There have been debates on what constitutes appropriate endpoints for the study of cancer screening trials. Towards that, some have cited the applicability of mortality including all-cause mortality. A primary endpoint of mortality may not capture in a timely manner the substantial morbidity reduction and patient-reported benefits of earlier cancer detection.[17] Given the high and growing number of cancer deaths still occurring under current screening recommendations, there is substantial opportunity cost in deferring adoption of screening tests with the potential to reduce cancer morbidity and mortality.  As such, more rapid and more patient-centric yet rigorous evaluation of their clinical utility is needed. The relevance of trial results reported after a decade or more will be diminished by the rapid evolution of MCD technologies and cancer treatments during that time.  In the same way that modern drug trials are being redesigned to fit with modern therapies (e.g. basket and umbrella trials),[18] cancer screening trials also need a major reconsideration with regards to endpoints, design, and analytical methods to keep up with rapidly advancing technology.

Groups such as the MCED Consortium are working to rethink traditional strategies for clinical utility evidence generation involving trials with nearer-term and more patient-centric endpoints, real-world data collection, and more sophisticated modeling of longer-term endpoints.  A range of alternative trial endpoints have been suggested, including reduction in late-stage cancer incidence, candidacy for curative interventions at diagnosis, overall cancer detection rate, reduced treatment morbidity for early-stage cancers, increased treatment response rates, improved quality of life during and after treatment, and rates of metastatic recurrence.

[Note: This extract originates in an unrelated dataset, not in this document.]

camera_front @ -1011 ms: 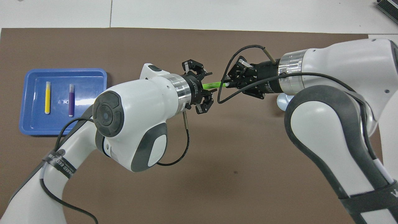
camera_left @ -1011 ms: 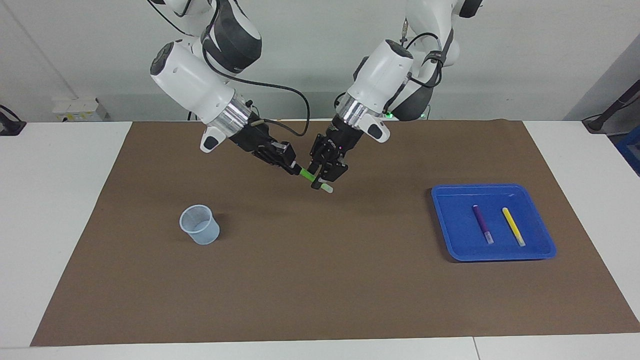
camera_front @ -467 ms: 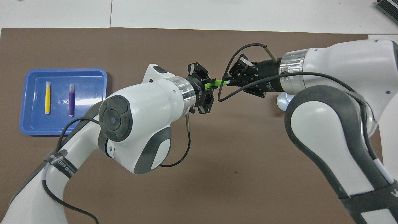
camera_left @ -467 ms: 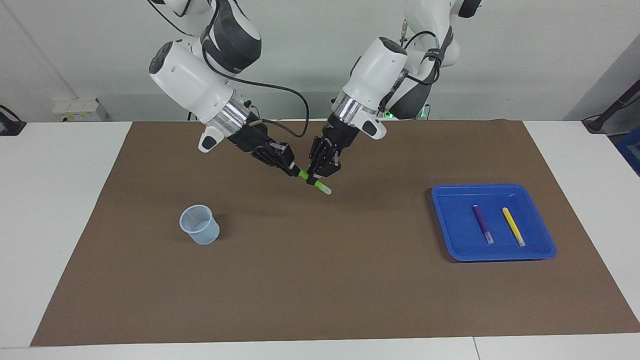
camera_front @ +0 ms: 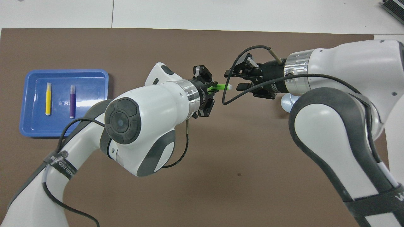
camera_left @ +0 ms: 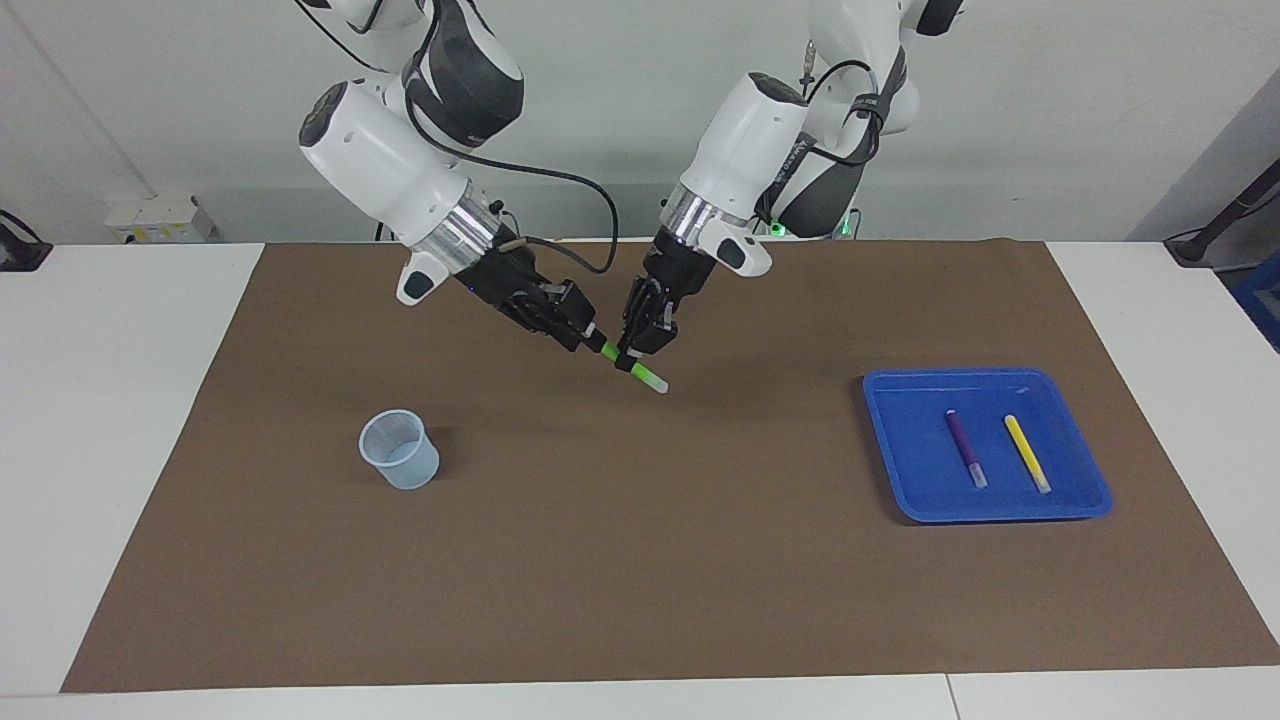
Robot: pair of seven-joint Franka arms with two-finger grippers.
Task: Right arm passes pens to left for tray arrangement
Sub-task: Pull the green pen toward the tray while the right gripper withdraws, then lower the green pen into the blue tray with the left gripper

Observations from screening trials for breast, colorectal, and lung cancer provide evidence supporting the demonstration of a reduction in the incidence of late-stage cancer as a relevant surrogate for cancer-specific mortality. For example, while a meta-analysis of nine randomized controlled trials of mammography reported an overall mortality benefit of 22%, the trials that reduced advanced stage disease by >20% showed an even greater (28%) reduction in mortality, corresponding to a 40% reduction in those who actually participated in screening.[19] Furthermore, reductions in advanced stage disease in these trials accounted for two-thirds of the benefit from screening. As such, at least two ongoing breast and colorectal cancer screening trials have chosen incidence of late stage disease as their measured endpoint and used the mortality reduction modeled from that measure to make decisions that are both timely and less burdensome with respect to sample size/statistical power.

Therefore, we believe that absolute incidence of late stage cancer as a directly measured primary endpoint in clinical studies, followed by sophisticated computational disease modeling to understand potential impacts on cancer-specific mortality, represents the most promising strategy for robust yet accelerated evidence regarding the clinical utility of MCD and other technologies that detect cancer in average-risk populations. Designing and powering clinical utility studies to directly measure cancer-specific or all-cause mortality invoke intractable challenges related to efficiency and complexity under rapid evolution of cancer screening and treatment technologies. While some researchers express interest in the relationship between cancer screening and directly measured all-cause mortality,[20] we consider that endpoint insensitive for understanding the impact of the cancer-directed intervention,[21], [22] and will be difficult to interpret due to competing deaths from non-cancer over long time periods, but point out that it can certainly be modeled and evaluated from studies followed to an endpoint of cancer stage at diagnosis. A recent commentary led by Dr. Ruth Etzioni and National Cancer Institute researchers agree that building a rigorous program of objective analytical and modeling studies is our best bet for accelerating evaluation of novel screening tests in a way that balances scientific rigor with timely answers.[23]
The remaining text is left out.